NVergunst posted on 11 Jul 2012 4:52 AM PST
Member
4 Forum Posts

Hello,

Upfront, I have never worked with the Cypress parts (or ARM with an RTOS) but have lots of "regular" FPGA and MCU (PICs) experience. So I should be able to follow your advice, but currently I just don't know where to start or look to begin with to get me going. Or even if this is possible.

My current hardware is the FX3 USB Developement Kit. I don't specifically need USB 3.0, but I do need high-speed 2.0 instead of the fullspeed 2.0 my project currently has.

The first part of my need is a USB to I2C translator. I need to send a bulk transfer to the device, decode these bytes, and wiggle the I2C line. Then when things are received by the I2C line, re-encode, and send back through another bulk transfer endpoint. The second need is to monitor all edges of the I2C and decode all I2C traffic independently. Currently I have all this working and implemented in a standard PIC32 overclocked (120MHz/120MIPS). So I am hoping with the regular 200Mhz/200MIPS I can get something similar working even if the speed improvement is minimal. I am essentially maxed out with the PIC, hence the move.

So architecturally, does this even work? Can I use the built in MCU to write my firmware? I would suspect so. How much slower is slower when the MCU interprets every USB data transfer? Using the standard stream demo I can get 8MB per second. Is the interrupt overhead large? On the PIC it is 12, so interrupting on every rising and falling edge of an IO pin was expensive, but doable. I am hoping to cut that down, but am unfamiliar with the interrupt scheme used, or if that is even required. If I can poll the signal fast enough, that should be OK (400KHz maximum).

Or should I just be using the part as a passthrough and routing the packets to some large parallel bus and then another FPGA later in the stream? If possible, keeping it on one chip would be nice especially given the cost.




Re: Is this possible, and what is the best way to go about it? USB <-> I2C

Bob Marlowe posted on 11 Jul 2012 08:47 AM PST
Top Contributor
1466 Forum Posts

Am I understanding that correctly? You intend to analyze/check every single dataBIT of the I2C transmition? or are you refering to every single transmitted BYTE?? Will you please explain a bit more if you may???

 

Bob



Re: Is this possible, and what is the best way to go about it? USB <-> I2C

aasi posted on 13 Jul 2012 02:58 AM PST
Cypress Employee
1073 Forum Posts

I assume you'll be following I2C protocol i.e. you're monitoring each of the I2C lines in your previous design because you don't have a dedicated hardware I2C.

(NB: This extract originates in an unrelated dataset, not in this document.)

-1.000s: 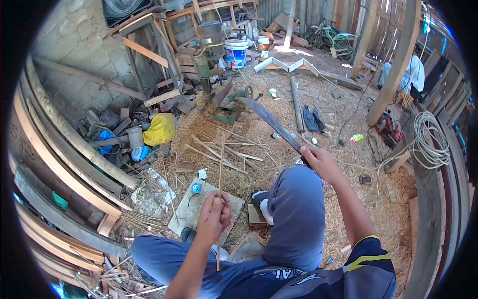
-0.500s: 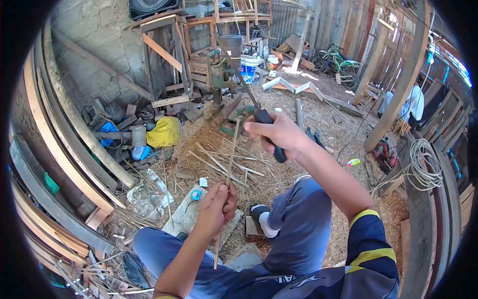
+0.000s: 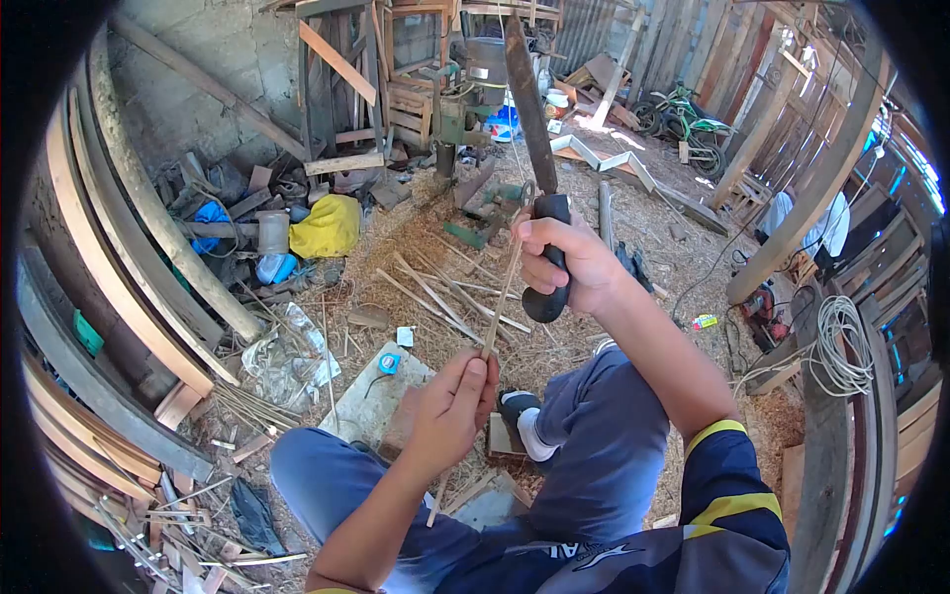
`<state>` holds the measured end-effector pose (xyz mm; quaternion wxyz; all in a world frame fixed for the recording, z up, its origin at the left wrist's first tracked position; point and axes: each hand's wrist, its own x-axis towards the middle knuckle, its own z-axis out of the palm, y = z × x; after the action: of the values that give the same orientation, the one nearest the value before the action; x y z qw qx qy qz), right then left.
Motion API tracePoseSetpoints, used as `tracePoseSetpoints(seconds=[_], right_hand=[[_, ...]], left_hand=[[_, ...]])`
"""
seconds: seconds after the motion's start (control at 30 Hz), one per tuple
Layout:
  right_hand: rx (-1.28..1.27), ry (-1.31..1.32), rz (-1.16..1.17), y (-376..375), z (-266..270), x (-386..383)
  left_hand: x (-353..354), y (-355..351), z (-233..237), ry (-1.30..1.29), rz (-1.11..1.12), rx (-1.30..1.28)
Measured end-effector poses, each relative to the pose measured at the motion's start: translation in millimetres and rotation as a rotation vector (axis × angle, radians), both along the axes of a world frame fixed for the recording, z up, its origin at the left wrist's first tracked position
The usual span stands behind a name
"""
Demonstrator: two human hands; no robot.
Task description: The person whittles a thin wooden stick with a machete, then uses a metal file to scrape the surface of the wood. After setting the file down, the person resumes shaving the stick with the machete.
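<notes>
My right hand (image 3: pixel 569 259) is wrapped round the black handle of a long knife (image 3: pixel 532 109), whose dark, worn blade points up and away. In my left hand (image 3: pixel 457 404) is a thin wooden stick (image 3: pixel 503 302), pinched between thumb and fingers. The stick's upper end reaches the knife handle and the fingers of my right hand, and its lower end slants down over my lap. Whether the right fingertips also touch the stick cannot be made out.
Loose sticks (image 3: pixel 445 297) lie on the shavings ahead. A blue tape measure (image 3: pixel 389 363) rests on a flat board. Curved planks (image 3: pixel 129 257) line the left side, a post (image 3: pixel 821 178) and coiled cable (image 3: pixel 844 346) the right. Behind the post, a person (image 3: pixel 829 218) is partly visible.
The knife has swung from slanting left to nearly upright. My left hand and the stick have shifted right, and the stick's top now leans further right. The camera view has tilted slightly.
</notes>
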<state>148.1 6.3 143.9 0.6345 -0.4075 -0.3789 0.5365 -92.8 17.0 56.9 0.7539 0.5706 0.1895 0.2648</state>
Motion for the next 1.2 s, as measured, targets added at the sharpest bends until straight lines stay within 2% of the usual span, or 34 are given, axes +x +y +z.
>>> tracePoseSetpoints(seconds=[0.17, 0.37, 0.5, 0.7, 0.83, 1.03, 1.13, 1.2], right_hand=[[0.001, 0.24, 0.081, 3, -6, 1], [0.033, 0.33, -0.122, 9, -13, 23], [0.015, 0.215, -0.184, 4, -18, 32], [-0.14, -0.211, -0.338, -10, -10, 7], [-0.169, -0.378, -0.353, -8, -15, -3], [-0.166, -0.352, -0.365, -7, -17, -12], [-0.136, -0.354, -0.32, -9, -17, -3], [-0.126, -0.373, -0.29, -11, -14, 1]], left_hand=[[3, -4, -8, 0.003, 0.025, 0.094], [7, -10, -20, -0.001, 0.065, 0.122], [9, -7, -27, 0.006, 0.122, 0.127], [15, -9, -25, 0.039, 0.25, 0.201], [20, -9, -26, 0.111, 0.303, 0.313], [26, -11, -30, 0.139, 0.359, 0.423], [23, -8, -31, 0.029, 0.21, 0.139], [20, -8, -26, 0.054, 0.189, 0.129]])
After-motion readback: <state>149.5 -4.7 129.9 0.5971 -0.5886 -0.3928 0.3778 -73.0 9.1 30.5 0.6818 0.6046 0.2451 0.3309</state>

In the case of FX3/FX2LP there is a hardware I2C. So you don't have to decode the I2C traffic, the data part will be available in a buffer. Will this work or any specific reason you want to monitor each pulse?

Regards,

Anand



Re: Is this possible, and what is the best way to go about it? USB <-> I2C

NVergunst posted on 09 Aug 2012 12:29 PM PST
Member
4 Forum Posts

I have to monitor every bit transition on SDA and SCL to decode I2C /SMBus/PMBus. My current solution has a hardware I2C peripheral and I use it for outbound data. But the other point is to just sit idle on the bus and see the data. Meaning it cannot ACK anything and it must listen to all addresses and all data. I have not seen an I2C library peripheral that meant for passive looking, they all require an address range that they deem theirs and then AC K when they see it. This is exactly what I do not want it to do.